» **Your assignment**
Transcribe the records below from the first line to the line that includes "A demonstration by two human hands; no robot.", inclusive, and omit the pictures.

::: The data

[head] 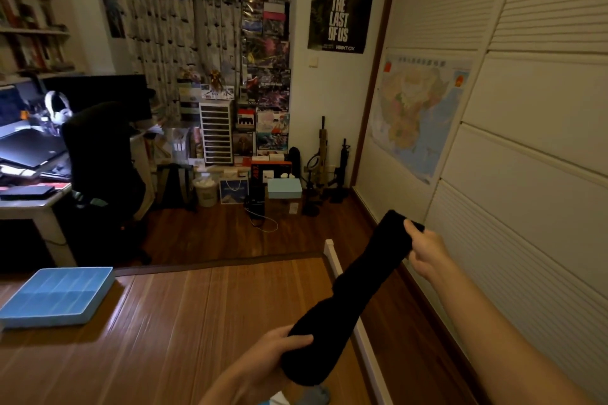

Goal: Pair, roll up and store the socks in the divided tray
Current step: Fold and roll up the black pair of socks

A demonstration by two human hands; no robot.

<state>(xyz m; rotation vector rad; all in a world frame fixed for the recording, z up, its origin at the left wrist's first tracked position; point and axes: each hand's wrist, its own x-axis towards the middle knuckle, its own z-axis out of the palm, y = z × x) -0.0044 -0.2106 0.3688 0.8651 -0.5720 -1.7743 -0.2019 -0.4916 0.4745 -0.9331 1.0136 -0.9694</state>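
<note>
Sock (362, 283): black, held in the air and pulled out long on a diagonal, lower end near the person, upper end farther off and to the right. One sock or two laid together: cannot tell, the fabric is too dark.

Left hand (263, 358): fingers and thumb curled round the lower, thicker end, clamped on it.

Right hand (427, 248): arm reached out, thumb and fingers pinching the upper end, with a short tip of fabric showing past the thumb.

Position: the sock hangs above the right edge of the mat (197, 322), and its upper half is over the strip of floor (411, 339) beside the wardrobe (543, 141). It touches nothing but the two hands.

Tray (49, 320): light blue, divided into compartments, flat on the mat at far left, well apart from sock and hands.

Surroundings: map (418, 115) on the wardrobe door, poster (342, 0) on the far wall, dark chair (102, 154) at a desk (33, 207) on the left. A small pale piece of cloth (316, 396) sits at the bottom edge, too cut off to identify.
</note>
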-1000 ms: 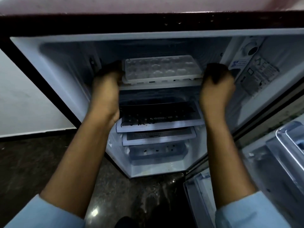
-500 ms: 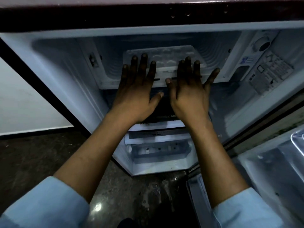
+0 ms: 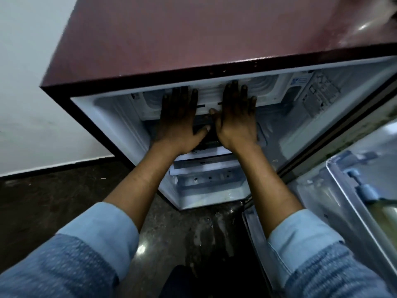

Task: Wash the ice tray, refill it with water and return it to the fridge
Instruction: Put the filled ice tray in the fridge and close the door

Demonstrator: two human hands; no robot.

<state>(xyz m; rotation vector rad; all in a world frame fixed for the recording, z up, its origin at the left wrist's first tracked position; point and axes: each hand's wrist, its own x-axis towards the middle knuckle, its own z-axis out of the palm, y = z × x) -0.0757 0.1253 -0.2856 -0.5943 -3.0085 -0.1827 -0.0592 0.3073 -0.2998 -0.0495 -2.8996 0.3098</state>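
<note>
The white ice tray [image 3: 209, 96] lies deep in the freezer shelf at the top of the open fridge [image 3: 111, 117]. Only its front edge shows between my hands; the rest is hidden under the fridge's top lip. My left hand [image 3: 178, 119] lies flat with fingers stretched out, its fingertips against the tray's left front. In the same way my right hand [image 3: 236, 119] presses flat on the right front. Neither hand grips anything.
The maroon fridge top [image 3: 193, 39] fills the upper view. Glass shelves [image 3: 204, 166] and a drawer sit below my wrists. The open fridge door [image 3: 354, 190] with racks and a bottle stands at the right. A white wall [image 3: 25, 82] and dark floor [image 3: 53, 201] are left.
My hands let go of the tray's ends and moved to its front edge with flat palms. The tray slid deeper into the freezer shelf. My view rose above the fridge top.
</note>
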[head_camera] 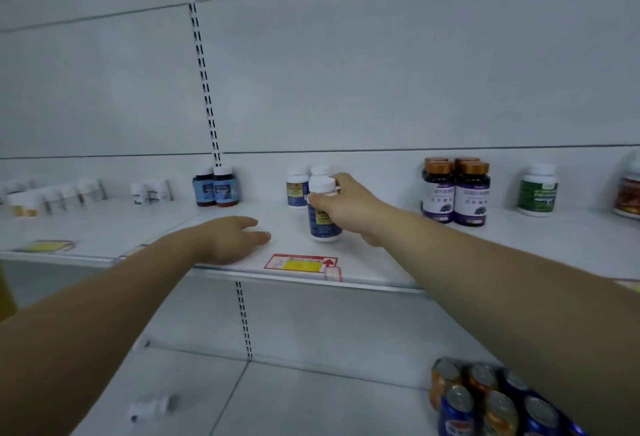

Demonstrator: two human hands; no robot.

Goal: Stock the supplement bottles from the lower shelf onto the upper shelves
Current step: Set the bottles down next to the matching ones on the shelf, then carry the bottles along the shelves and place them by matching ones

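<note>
A white upper shelf point(450, 248) runs above a lower shelf point(311, 401) holding a pack of drink cans point(491, 404) at right and one small blurred bottle point(152, 408) lying on its side. The right hand point(346, 207) grips a white-capped, blue-labelled supplement bottle point(323, 224) upright on the upper shelf, just in front of two matching bottles point(298, 188). The left hand point(232, 238) lies flat, fingers relaxed and holding nothing, beside a red-and-yellow price tag point(299, 262).

legible text: none | bottle point(323, 222) labels are all blurring past reading | shelf tag point(299, 262) is showing a red arrow, its print unreadable
</note>
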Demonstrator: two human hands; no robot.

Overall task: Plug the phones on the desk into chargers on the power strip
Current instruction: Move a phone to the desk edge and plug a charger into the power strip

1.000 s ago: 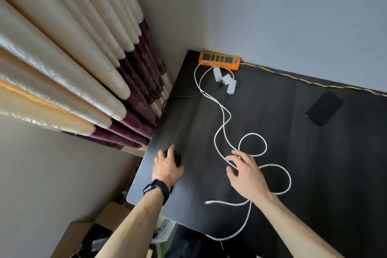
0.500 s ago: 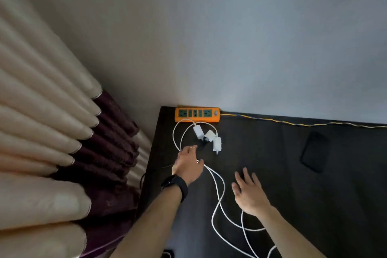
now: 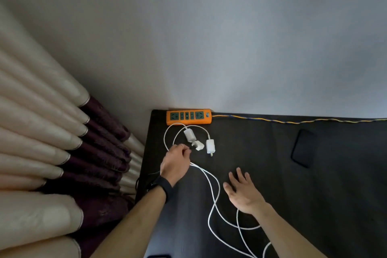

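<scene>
An orange power strip [image 3: 188,116] lies at the desk's back left corner against the wall. Three white chargers [image 3: 198,145] lie loose just in front of it, with white cables [image 3: 213,190] looping toward me. My left hand [image 3: 176,163], a black watch on its wrist, has curled fingers that pinch the end of a thin black cable [image 3: 189,149] beside the middle charger. My right hand [image 3: 243,191] is spread flat, palm down, over the desk beside the white cables and holds nothing. A black phone [image 3: 303,147] lies face down at the right.
The dark desk [image 3: 272,174] ends at a left edge beside cream and purple curtains [image 3: 62,153]. A yellow-blue twisted cord [image 3: 293,121] runs along the wall from the strip. A dark object [image 3: 158,256] shows at the bottom edge.
My left hand left the dark object near the front left edge and reached up to the chargers, where it now pinches the black cable. My right hand lifted off the white cable. The view tilted upward.
</scene>
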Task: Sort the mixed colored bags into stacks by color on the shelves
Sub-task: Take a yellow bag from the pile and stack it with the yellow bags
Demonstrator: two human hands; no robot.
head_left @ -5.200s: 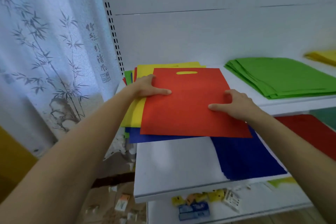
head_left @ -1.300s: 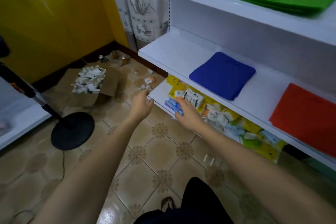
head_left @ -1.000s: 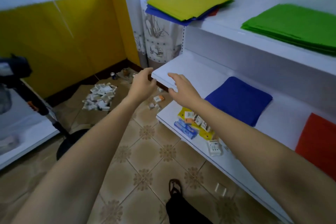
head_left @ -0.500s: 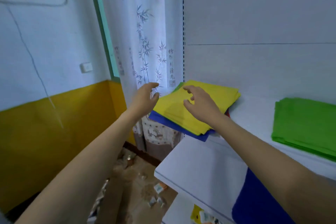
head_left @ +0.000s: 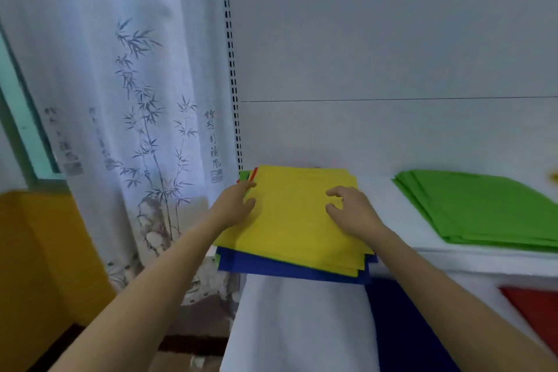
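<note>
The mixed pile of bags lies at the left end of the top shelf (head_left: 422,257), with a yellow bag (head_left: 296,220) on top and a blue bag (head_left: 271,266) sticking out beneath; green and red edges peek out at its far left corner. My left hand (head_left: 238,205) rests at the yellow bag's left edge with its fingers loosely bent. My right hand (head_left: 350,208) hovers on the yellow bag's right part, fingers slightly curled and holding nothing. A green stack (head_left: 483,205) lies further right on the same shelf. On the shelf below are a blue stack (head_left: 401,326) and a red stack (head_left: 537,311).
A white bamboo-print curtain (head_left: 120,130) hangs left of the shelf unit. The white back panel (head_left: 392,69) with a slotted upright (head_left: 232,84) rises behind the bags. A yellow wall (head_left: 36,266) is at lower left.
My view rose from the floor and lower shelves to the top shelf. Both hands came up and forward onto the mixed pile; the red bag held earlier now lies on the lower shelf.
</note>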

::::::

» **Result**
[head] 

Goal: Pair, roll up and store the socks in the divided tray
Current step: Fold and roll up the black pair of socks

A demonstration by two human hands; no robot.

What the exercise required has been answered in full.